TTB: With the law changes, a lot of people are planning or thinking about starting up breweries. What advice do you have for those who are just starting to get into the game?

AC: Do your research, be patient, and don’t get discouraged! This is a very complex industry. Like I mentioned earlier, we are still figuring things out, and that is with years of planning. Talk to breweries, sign up with the Brewers Association (you gain access to a ton of great info), meet as many people in the industry as you can, and ask questions. I think the biggest thing is fighting through all the setbacks. Once you really get into the process of opening you will have more 90 degree turns than you can count. There were so many times I was SURE we were going to be brewing in the next month but then something changed or something didn’t get done in time. Those type of things can get you down, but just remember they happen to every other brewery as well.

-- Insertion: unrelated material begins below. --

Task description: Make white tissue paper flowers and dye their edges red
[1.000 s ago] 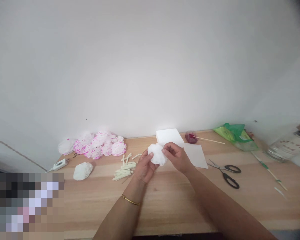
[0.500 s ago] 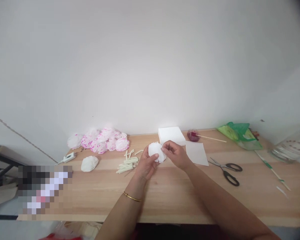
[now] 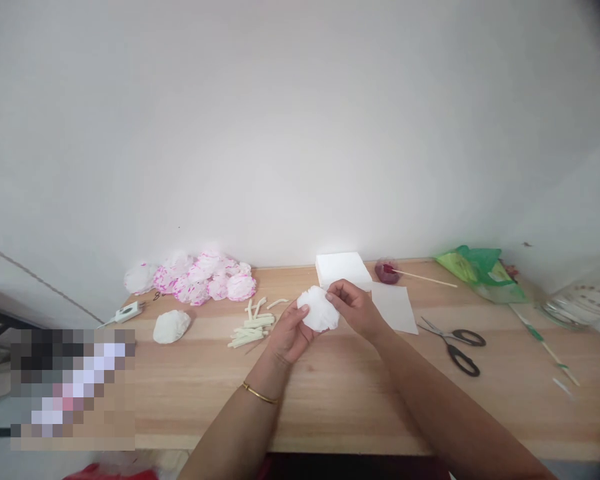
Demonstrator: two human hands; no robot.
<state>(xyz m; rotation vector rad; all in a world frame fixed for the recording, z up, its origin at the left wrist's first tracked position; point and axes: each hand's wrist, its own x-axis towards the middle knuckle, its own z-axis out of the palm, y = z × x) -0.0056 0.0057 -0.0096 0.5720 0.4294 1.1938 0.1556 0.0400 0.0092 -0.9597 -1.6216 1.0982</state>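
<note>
Above the middle of the table, a white tissue-paper flower (image 3: 319, 309) with a ruffled edge is held between both hands. My left hand (image 3: 291, 329) grips it from the left, thumb on its near face and fingers behind. With thumb and forefinger, my right hand (image 3: 354, 307) pinches the flower's upper right edge. Left of my hands lie several short pale cream rolled strips (image 3: 254, 328). Farther left sits another plain white paper flower (image 3: 171, 327). A stack of white paper (image 3: 344, 269) and a loose white sheet (image 3: 394, 308) lie just beyond my right hand.
Pink-edged paper flowers (image 3: 205, 280) are heaped at the back left, near a white plug (image 3: 129, 311). To the right are a bowl of dark red liquid (image 3: 386, 271) with a stick, black-handled scissors (image 3: 463, 350), a green bag (image 3: 483, 272) and a glass jar (image 3: 575, 303).
The flower has turned in my hands and now shows a wider, more ruffled face. My left thumb has shifted toward its left edge. The view has shifted slightly.
</note>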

Also be willing and ready to accept negative feedback. When you are out talking to people you will get the truth, and that’s not always going to be positive (and that’s OK). Knowing what to take seriously and what to dismiss is important. Hearing those things, the unexpected delays, and just things not happening how you want can be very discouraging. We are still very new and have not hit the point that more establish brewers would tell you “makes it all worth it,” but man we wouldn’t want to be doing anything else. I will say that just seeing our beer on tap and on the shelves is pretty awesome though, and that does make it seem like it has been worth it so far.